Hard Calc question

ccbc101 · #1 $Old$ December 1st, 2008, 11:37 AM

NO one seems to know how to do this.

According to Kepler's laws, the planets in our solar system move in
elliptical orbits around the sun. If a planet's closest approach to
the sun occurs at time t=0, then the distance r from the center of the
planet to the center of the sun at some later time t can be determined
from the equation

r=a(1-ecos(x))

where a is the average distance between centers, e is the positive
constant that measures the "flatness" of the elliptical orbit, and "x"
is the solution of Kepler's equation:

(2*pi*t)/T=x-esin(x)

in which T is the time it takes for one complete orbit of the planet.

a) Estimate the distance from the planet mars to the sun when t=1 year. a= 228 m km..e=.0934..t=1.88 years (Newton's Law)

b) calculate dr/dt.

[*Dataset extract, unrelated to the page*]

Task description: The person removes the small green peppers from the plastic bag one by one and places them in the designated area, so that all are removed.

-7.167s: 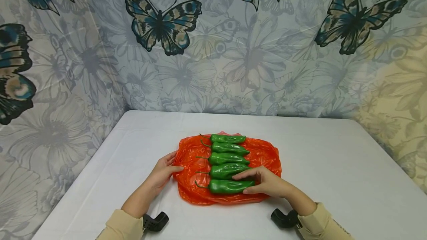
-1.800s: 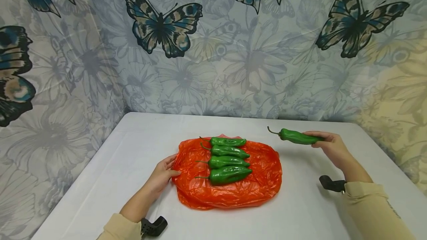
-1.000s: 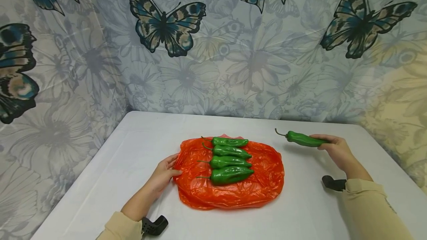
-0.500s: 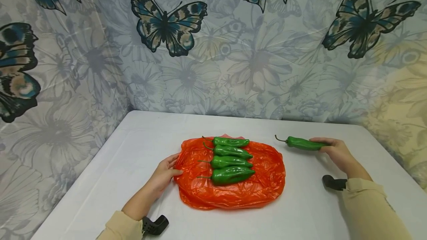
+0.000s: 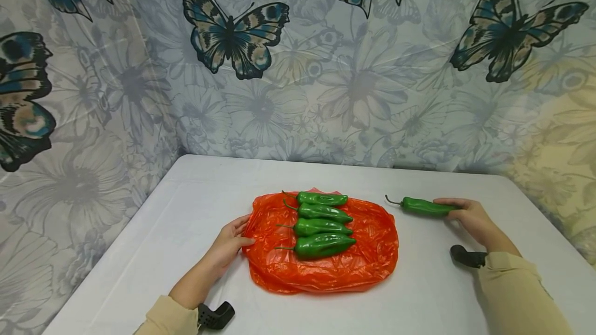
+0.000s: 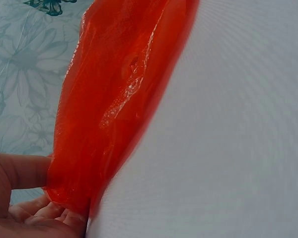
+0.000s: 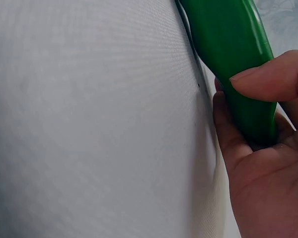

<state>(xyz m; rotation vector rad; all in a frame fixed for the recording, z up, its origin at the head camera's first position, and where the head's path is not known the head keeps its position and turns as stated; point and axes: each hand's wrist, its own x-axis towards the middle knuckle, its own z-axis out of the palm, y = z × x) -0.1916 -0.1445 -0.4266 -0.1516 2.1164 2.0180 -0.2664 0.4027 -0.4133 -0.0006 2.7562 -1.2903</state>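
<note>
Backdrop [image 5: 344,92]: hung behind and along the left of the table [image 5: 195,185]; grey-blue with pale outlined flowers, yellowish at the far right; printed with large butterflies [image 5: 230,37] in black, blue and cream.
Table: white, spread across the lower half of the head view, with rounded far corners.
Orange-red bag [image 5: 274,275]: laid flat near the middle of the table; thin, glossy, crinkled, roughly oblong; showing a paler, pinkish bit at the far edge.
Sleeves [image 5: 519,293]: beige, with folded cuffs just above both wrists.
Left hand [image 5: 230,241]: at the left edge of the orange-red bag, pinching that edge; thumb on top, fingers bent behind and beneath.
Right hand [image 5: 471,217]: well to the right of the orange-red bag, pinching the tip end of a single green pepper [image 5: 421,206] between thumb and fingers.
Four peppers [image 5: 322,227]: green and shiny, lying on the orange-red bag in a close row from near to far; stems to the left, tips to the right; plumpest nearest, slimmest farthest.
Single green pepper: held low at the right side of the table, pointing stem end left; tip partly hidden by the right hand; hard to tell whether touching the tabletop.
Black wrist devices [image 5: 218,317]: one at each wrist, stubby and bent, jutting inward.
Stems [image 5: 392,200]: thin, green, some curved; on the single green pepper, hooked upward at the end.
</note>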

Show that r reaches a maximum value at t=T/2

vincisonfire · #2 $Old$ December 1st, 2008, 03:24 PM

I would say that you must use the approximation $sin(x) \simeq x$ .
It follows that $\frac{2\pi t}{T}=x(1-e) \implies x=\frac{2\pi t}{T(1-e)}$
Then $r=a(1-ecos(x)) =a(1-ecos(\frac{2\pi t}{T(1-e)}))$
and
$\frac{dr}{dt}= \frac{2e\pi t}{T(1-e)}) sin(\frac{2\pi t}{T(1-e)}))$
and we would have a minimum at $t= \frac{T(1-e)}{2}$